Tuesday, October 28, 2014

Robot Fallacy

The problem's plain to see
Too much technology
Machines to save our lives
Machines de-humanize
--Styx

Another refutation of what might be called the 'robot fallacy'--i.e., the wrongheaded proposition that machines installed to improve productivity will permanently displace workers.

Versions of this theory have been floated for hundreds of years and have been put down for hundreds of years.

What I like about this particular refutation is its focus on entrepreneurial calculation. Entrepreneurs constantly seek to employ capital in manners that will return more than the capital's cost. Thus, entrepreneurs constantly look for new ways to satisfy customers.

If customers believe that they will be satisfied, then they will trade with the entrepreneur. Customers trade portions of their income, obtained thru productive effort (of their own or of someone else's) for the goods and services offered by the entrepreneur.

However, this exchange can only occur if customers have been sufficiently productive to generate income for trade.

The robot fallacy basically proposes that the aggregate decisions of entrepreneurs to install machines to boost productivity will lead to a situation where the entrepreneurs will possess capital that is essentially worth nothing because there will be few buyers willing to afford the goods and services produced by robot-laden processes.

This is unlikely.

Because capitalism is a self regulating process, if their incomes are falling because customers are not buying their products, then entrepreneurs will cease allocating capital to processes that are not providing adequate returns on investment. Entrepreneurs will not purchase and install equipment to produce products for which there is no market.

Instead, as environmental uncertainty grows, it seems likely that entrepreneurs will employ more humans to do work.

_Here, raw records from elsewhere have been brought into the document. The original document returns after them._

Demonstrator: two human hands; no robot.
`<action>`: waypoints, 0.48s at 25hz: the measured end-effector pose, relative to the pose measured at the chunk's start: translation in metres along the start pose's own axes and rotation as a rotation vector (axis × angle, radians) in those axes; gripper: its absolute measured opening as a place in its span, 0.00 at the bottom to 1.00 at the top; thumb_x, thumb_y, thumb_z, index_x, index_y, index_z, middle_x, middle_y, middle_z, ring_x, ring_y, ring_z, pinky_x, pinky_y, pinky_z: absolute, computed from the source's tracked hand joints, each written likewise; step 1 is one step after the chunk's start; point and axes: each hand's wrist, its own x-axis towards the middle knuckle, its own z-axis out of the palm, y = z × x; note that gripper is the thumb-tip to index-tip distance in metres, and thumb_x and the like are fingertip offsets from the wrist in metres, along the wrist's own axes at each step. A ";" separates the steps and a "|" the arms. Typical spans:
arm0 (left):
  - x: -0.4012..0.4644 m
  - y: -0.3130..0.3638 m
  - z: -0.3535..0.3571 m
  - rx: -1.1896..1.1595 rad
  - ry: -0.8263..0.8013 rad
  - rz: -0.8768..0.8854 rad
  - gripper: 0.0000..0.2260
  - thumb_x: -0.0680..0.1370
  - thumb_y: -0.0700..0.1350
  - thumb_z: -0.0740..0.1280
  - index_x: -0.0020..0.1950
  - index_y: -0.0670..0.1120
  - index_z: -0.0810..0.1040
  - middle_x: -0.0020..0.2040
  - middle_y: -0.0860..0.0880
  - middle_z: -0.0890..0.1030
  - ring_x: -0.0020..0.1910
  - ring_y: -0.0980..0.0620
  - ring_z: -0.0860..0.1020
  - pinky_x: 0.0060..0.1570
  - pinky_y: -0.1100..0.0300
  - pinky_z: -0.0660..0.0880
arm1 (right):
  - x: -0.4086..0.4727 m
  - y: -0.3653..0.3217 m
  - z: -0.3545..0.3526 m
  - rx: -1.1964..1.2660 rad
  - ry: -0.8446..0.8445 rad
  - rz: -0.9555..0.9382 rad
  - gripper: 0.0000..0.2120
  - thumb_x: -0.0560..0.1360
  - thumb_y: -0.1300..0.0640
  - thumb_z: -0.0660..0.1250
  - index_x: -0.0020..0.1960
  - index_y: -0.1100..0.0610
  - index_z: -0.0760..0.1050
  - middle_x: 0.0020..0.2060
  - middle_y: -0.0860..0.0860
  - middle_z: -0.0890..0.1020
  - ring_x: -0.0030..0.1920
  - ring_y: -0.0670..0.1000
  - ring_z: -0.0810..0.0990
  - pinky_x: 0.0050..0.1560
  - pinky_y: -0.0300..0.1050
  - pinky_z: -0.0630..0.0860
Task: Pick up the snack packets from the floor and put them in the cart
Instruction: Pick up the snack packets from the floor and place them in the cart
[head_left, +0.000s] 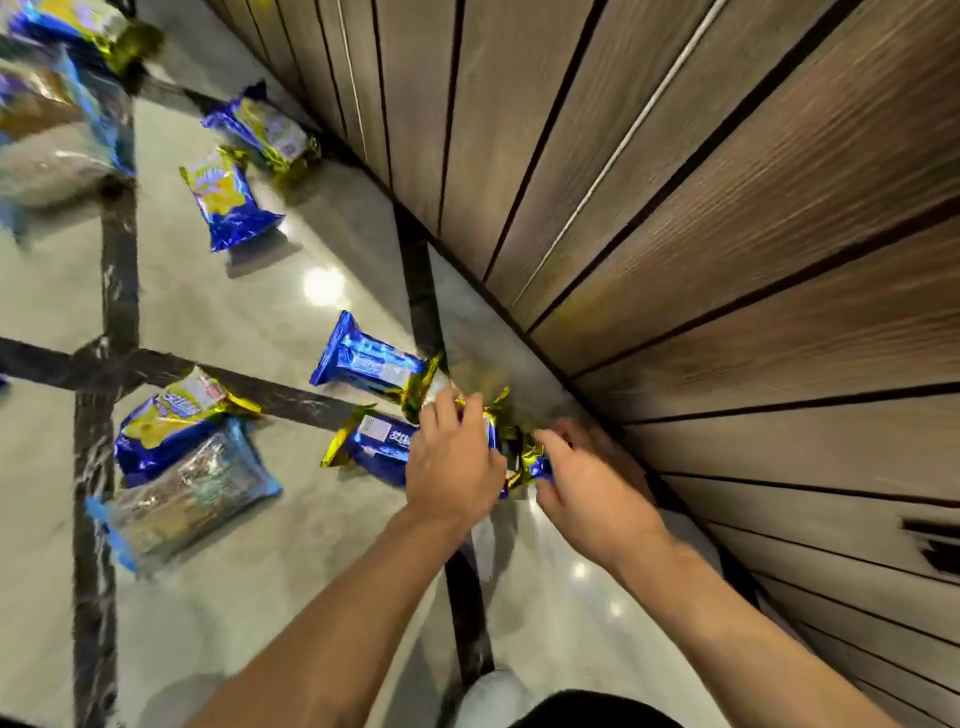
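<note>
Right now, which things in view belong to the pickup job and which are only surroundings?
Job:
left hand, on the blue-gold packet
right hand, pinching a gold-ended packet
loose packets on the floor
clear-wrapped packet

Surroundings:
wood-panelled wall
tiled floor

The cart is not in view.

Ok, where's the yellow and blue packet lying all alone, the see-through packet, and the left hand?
Yellow and blue foil snack packet (228, 203), head view: its yellow printed front.
Clear plastic packet with blue ends (192, 493), head view: its see-through middle.
Left hand (453, 462), head view: the back of the hand.
</note>
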 end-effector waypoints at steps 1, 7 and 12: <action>0.005 -0.003 0.011 0.012 0.004 0.016 0.29 0.76 0.52 0.65 0.75 0.48 0.61 0.74 0.44 0.60 0.71 0.44 0.60 0.67 0.50 0.65 | 0.007 0.004 0.011 -0.014 0.006 -0.018 0.25 0.75 0.49 0.61 0.71 0.45 0.63 0.67 0.47 0.68 0.66 0.53 0.68 0.62 0.49 0.69; 0.013 0.000 0.053 0.091 -0.005 0.004 0.29 0.75 0.57 0.64 0.74 0.50 0.61 0.75 0.46 0.59 0.71 0.43 0.62 0.67 0.49 0.64 | 0.034 0.034 0.064 -0.153 -0.050 -0.102 0.37 0.66 0.54 0.72 0.72 0.49 0.62 0.64 0.55 0.73 0.61 0.63 0.73 0.60 0.59 0.71; 0.023 0.001 0.061 0.164 0.032 0.042 0.27 0.76 0.54 0.67 0.71 0.47 0.64 0.72 0.44 0.63 0.68 0.42 0.65 0.66 0.49 0.68 | 0.047 0.046 0.086 -0.199 -0.009 -0.101 0.36 0.73 0.56 0.64 0.76 0.45 0.53 0.59 0.56 0.75 0.53 0.62 0.76 0.55 0.57 0.73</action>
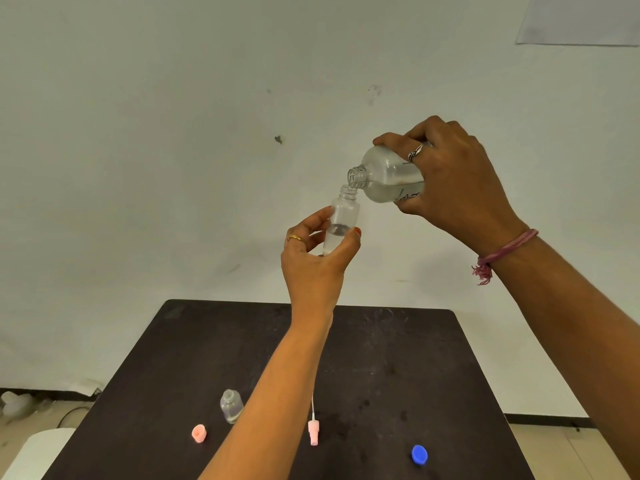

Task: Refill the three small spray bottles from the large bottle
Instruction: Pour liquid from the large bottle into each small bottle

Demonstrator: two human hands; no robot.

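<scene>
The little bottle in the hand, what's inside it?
Clear liquid fills the lower part of the little bottle; the top part looks empty. The left hand hides its very bottom.

A small spray bottle (341, 221), partly filled, is held upright in the left hand (317, 261), above the dark tabletop (433, 368). The large bottle (384, 178) is gripped by the right hand (453, 181) and tilted, its mouth at the small neck. On the tabletop are seen another open small bottle (231, 406), a pink cap (198, 433), a pink sprayer head (313, 432) and a blue cap (419, 455). A stream, if any, cannot be made out.
</scene>
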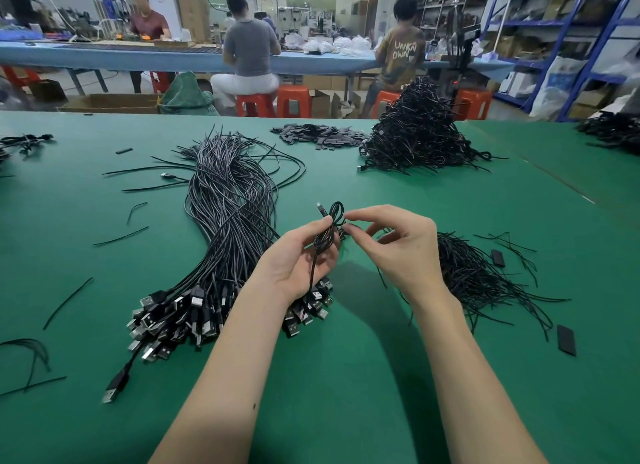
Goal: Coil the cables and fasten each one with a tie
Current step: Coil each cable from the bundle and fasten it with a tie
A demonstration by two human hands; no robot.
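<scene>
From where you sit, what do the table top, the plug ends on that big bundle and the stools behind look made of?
Table top: a matte green mat, probably rubber or vinyl; no glare.
Plug ends: shiny silver metal tips in black shells, likely moulded plastic.
Stools: glossy orange-red, seemingly moulded plastic.

Black cables (228,200) with silver plugs lie on a green table (346,377); orange-red stools (292,100) stand beyond.

A black cable (327,233), coiled into a small loop, was held upright above the uncoiled cables (225,228); ties (474,273) lay rightward.
</scene>
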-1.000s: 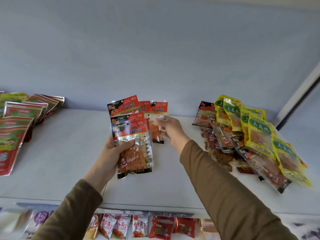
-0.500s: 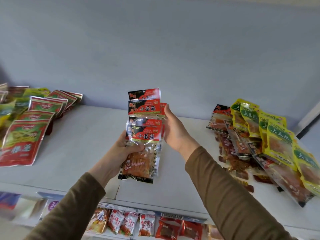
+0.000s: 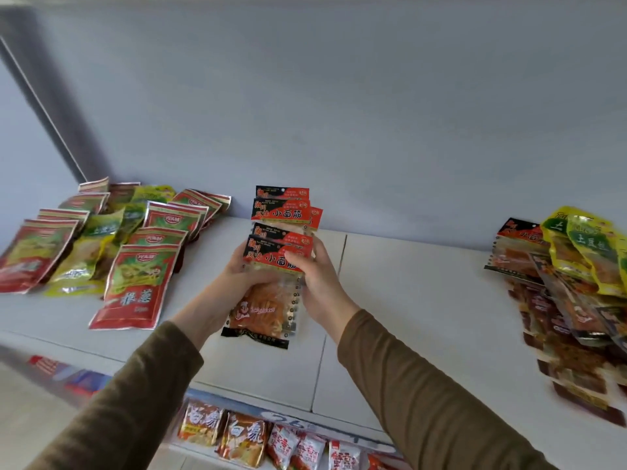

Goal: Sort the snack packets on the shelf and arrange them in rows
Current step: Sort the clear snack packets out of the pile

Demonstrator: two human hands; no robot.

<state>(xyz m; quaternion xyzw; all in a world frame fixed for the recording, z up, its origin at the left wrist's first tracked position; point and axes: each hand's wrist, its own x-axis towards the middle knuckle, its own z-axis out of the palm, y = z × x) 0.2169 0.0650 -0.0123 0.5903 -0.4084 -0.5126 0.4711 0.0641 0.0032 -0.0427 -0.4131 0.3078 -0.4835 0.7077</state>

Human labor is far more versatile than machinery, and it can move rapidly in response to greater opportunities in turbulent times.

What bothers me is that we are seeing continued capital investment in many industries despite rising levels of environmental uncertainty that would seemly discourage high fixed cost investments. Capacity continues to climb at rates that outstrip demand, causing secular decline in capacity utilization.

The self regulating mechanism does not seem to be working properly. My sense is that interventionary forces are throwing off entrepreneurial calculation. In part, these interventions create moral hazards. Entrepreneurs take more risk than they should when they think that their behavior is being subsidized or insured.

Robots can be over-employed only in hampered markets that distort entrepreneurial calculation.

1 comment:

dgeorge12358 said...

Tools and machinery are primarily not labor-saving devices, but means to increase output per unit of input.